Funnelback’s spelling suggestion system has the following features:

  1. It is capable of making suggestions even if all words are correctly spelled.

  2. It is not based on standard language-based dictionaries and can make suggestions in non-English and multi-lingual environments.

  3. It takes advantage of query context.

  4. It will not make suggestions which do not match the collection being searched.

  5. It mines suggestions from the document text, document metadata, and external annotations, in order to work in the initial absence of search logs.

  6. It learns and improves as users interact with the system.

This document gives an overview of how the system operates and how it can be configured.

Indexing

Each time a collection is successfully indexed, the annie-a progam is run to collect and index annotations such as anchortext, tags and click-associated queries. This is followed by the build_spelling_index program which builds the index files needed by the spelling suggester.
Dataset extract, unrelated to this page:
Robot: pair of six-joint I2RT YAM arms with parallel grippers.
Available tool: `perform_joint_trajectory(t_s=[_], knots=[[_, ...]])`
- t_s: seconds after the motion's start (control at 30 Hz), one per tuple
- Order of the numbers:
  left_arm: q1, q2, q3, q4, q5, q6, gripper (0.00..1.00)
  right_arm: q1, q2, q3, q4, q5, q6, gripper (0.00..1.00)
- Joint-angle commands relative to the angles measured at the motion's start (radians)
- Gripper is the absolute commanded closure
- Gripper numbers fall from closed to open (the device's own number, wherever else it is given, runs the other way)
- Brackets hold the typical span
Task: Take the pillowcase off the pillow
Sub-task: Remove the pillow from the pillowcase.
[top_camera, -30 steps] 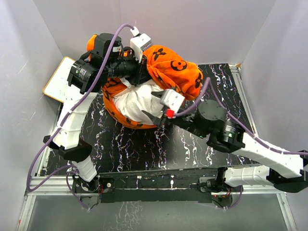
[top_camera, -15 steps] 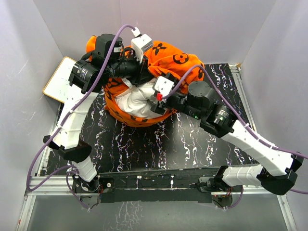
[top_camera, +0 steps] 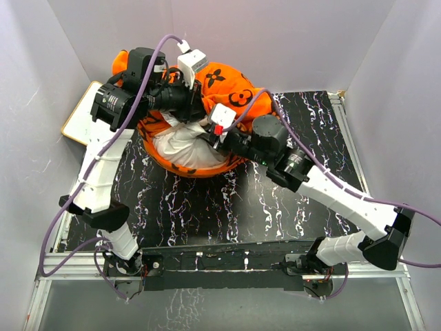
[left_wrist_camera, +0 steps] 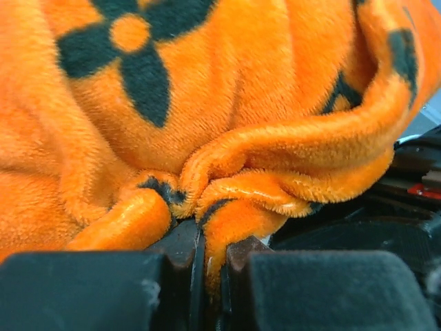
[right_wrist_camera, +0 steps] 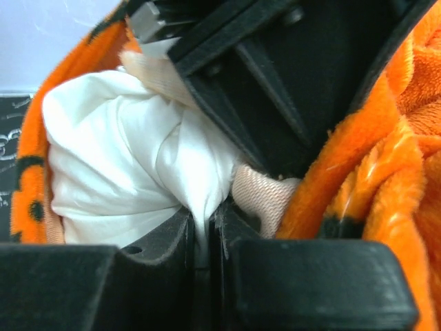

The build_spelling_index program harvests suggestions from annotations, title metadata and the corpus lexicon (list of words in all documents). Suggestions in the suggestion index files include a weight which reflects how well the suggestion relates to the collection being searched.

Query processing

When a query is processed which results in fewer than a threshold number of full matches, the suggester is run and will possibly make a suggestion. The threshold increases with the number of documents in the collection.

When considering candidate suggestions, the suggester calculates the similarity between the candidate and the original query. It first calculates an "edit distance" between the two, i.e how many characters would have to be inserted, deleted or replaced to turn one into the other. It then calculates a similarity taking into account the edit distance and the length of the original query.

The score for the candidate is a weighted combination of similarity-to-the-query and the weight computed during indexing. A less similar suggestion may be made if it has a higher weight.

Configuring the spelling index

The following collection.cfg parameters can be used to configure how the spelling index is built, by being passed to the build_spelling_index program:

Configuration option Description

spelling.suggestion_lexicon_weight

Specify weighting to be given to suggestions from the lexicon (list of words from indexed documents) relative to other sources (e.g. annotations)

spelling.suggestion_sources

Specify sources of information for generating spelling suggestions.

spelling.suggestion_threshold

Threshold which controls how suggestions are made.

spelling_enabled

Whether to enable spell checking in the search interface (true or false).

Additional configuration options can be used to blacklist and whitelist terms in the spelling index.

Configuration option Description

Spelling Blacklist

Specifies words that should never appear as spelling suggestions and is read when the spelling index is built.

Spelling Whitelist

Specifies words that should always appear as spelling suggestions and is read when the spelling index is built.

Configuring spelling suggestions at query time

The behaviour of the spelling suggestions system can be controlled at query time by specifying query processor options. This can be done by adding these parameters to the collection.cfg file or specifying them as CGI parameters.

For more information please see the section on spelling related options in the documentation on the query_processor_options parameter.

Automatically applying spelling suggestions

Spelling suggestions can be automatically applied to the query by configuring query blending.

Auto-completion

The spelling suggestion index is also used as the source for simple auto-completion.